## ASSIGNMENT
The entire listing, reproduced exactly and stripped of images, is the expected output.

## INFORMATION SHOWN
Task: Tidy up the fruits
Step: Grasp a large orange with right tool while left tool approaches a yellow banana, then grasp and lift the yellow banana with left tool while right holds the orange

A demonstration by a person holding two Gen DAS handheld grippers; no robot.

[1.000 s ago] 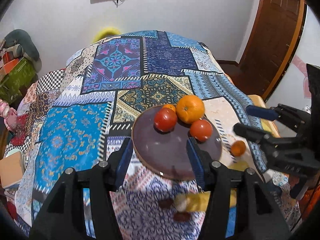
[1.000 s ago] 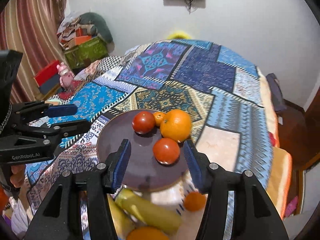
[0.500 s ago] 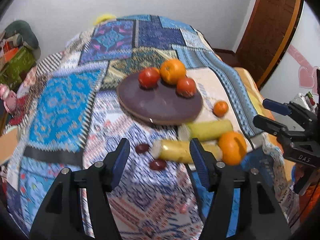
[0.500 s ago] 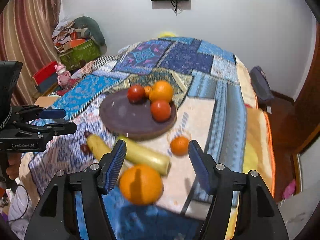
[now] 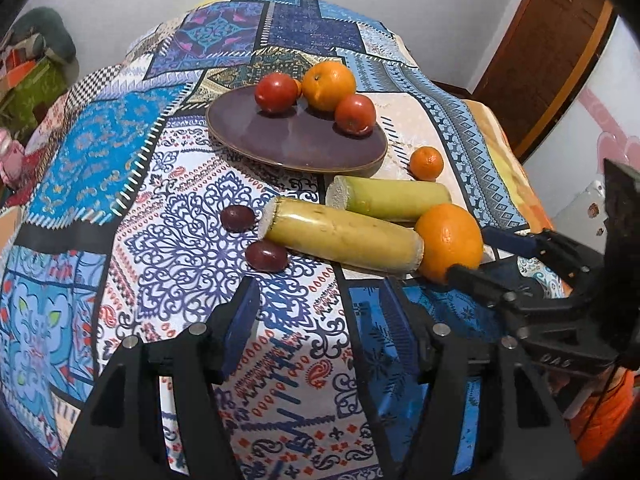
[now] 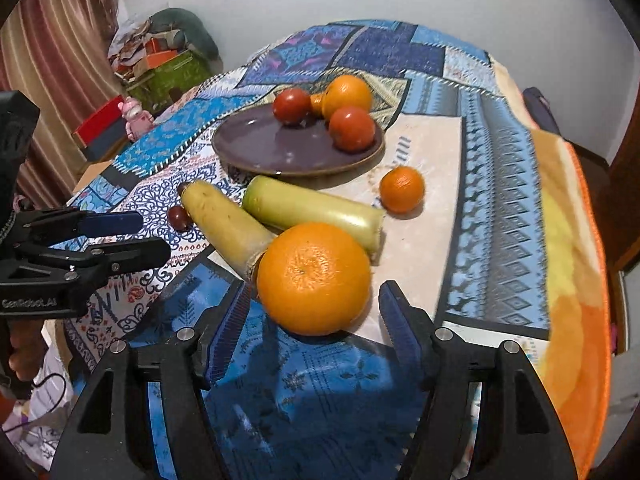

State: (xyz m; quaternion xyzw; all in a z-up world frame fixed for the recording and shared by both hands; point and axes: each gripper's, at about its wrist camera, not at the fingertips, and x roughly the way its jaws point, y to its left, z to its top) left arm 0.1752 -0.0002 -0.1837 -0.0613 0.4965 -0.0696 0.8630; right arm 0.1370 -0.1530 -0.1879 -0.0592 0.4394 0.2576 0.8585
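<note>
A dark purple plate (image 5: 292,142) (image 6: 256,148) on the patchwork cloth holds two red tomatoes (image 5: 275,93) (image 5: 355,114), a big orange (image 5: 329,85) and a small orange fruit half hidden behind them. In front of it lie two yellow-green cane pieces (image 5: 340,236) (image 5: 390,197), a small mandarin (image 5: 427,163) (image 6: 401,189), two dark red dates (image 5: 237,218) (image 5: 266,256) and a large orange (image 5: 450,236) (image 6: 314,278). My left gripper (image 5: 320,304) is open and empty, short of the dates. My right gripper (image 6: 314,308) is open, its jaws either side of the large orange's near edge.
The cloth-covered bed (image 5: 80,152) drops off at the right edge (image 6: 576,240). Boxes and a pink toy (image 6: 134,116) stand by the curtain on the left. A wooden door (image 5: 552,40) is at the right.
Both grippers have pulled back from over the plate and lowered toward the near fruits. The large orange now sits right in front of the right gripper.
</note>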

## RESULT OF THIS EXERCISE
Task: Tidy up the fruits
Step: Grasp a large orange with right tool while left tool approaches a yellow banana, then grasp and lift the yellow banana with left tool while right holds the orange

A demonstration by a person holding two Gen DAS handheld grippers; no robot.

[1.000 s ago] 
[1.000 s ago] 
[0.500 s ago] 
[0.500 s ago] 
[now] 
[now] 

State: (xyz m; quaternion xyzw; all in a z-up world frame fixed for the recording and shared by both hands; point and axes: each gripper's, at about its wrist camera, not at the fingertips, and x roughly the way its jaws point, y to its left, z to its top) left arm 0.1752 -0.0002 -0.1837 -0.0613 0.4965 -0.0696 0.8630; right arm 0.1370 -0.1530 -0.1879 -0.0592 0.4394 0.2576 0.8585
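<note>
A dark purple plate (image 5: 292,142) (image 6: 256,148) on the patchwork cloth holds two red tomatoes (image 5: 275,93) (image 5: 355,114), a big orange (image 5: 329,85) and a small orange fruit half hidden behind them. In front of it lie two yellow-green cane pieces (image 5: 340,236) (image 5: 390,197), a small mandarin (image 5: 427,163) (image 6: 401,189), two dark red dates (image 5: 237,218) (image 5: 266,256) and a large orange (image 5: 450,236) (image 6: 314,278). My left gripper (image 5: 320,304) is open and empty, short of the dates. My right gripper (image 6: 314,308) is open, its jaws either side of the large orange's near edge.
The cloth-covered bed (image 5: 80,152) drops off at the right edge (image 6: 576,240). Boxes and a pink toy (image 6: 134,116) stand by the curtain on the left. A wooden door (image 5: 552,40) is at the right.
Both grippers have pulled back from over the plate and lowered toward the near fruits. The large orange now sits right in front of the right gripper.
</note>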

Thus the exercise is complete.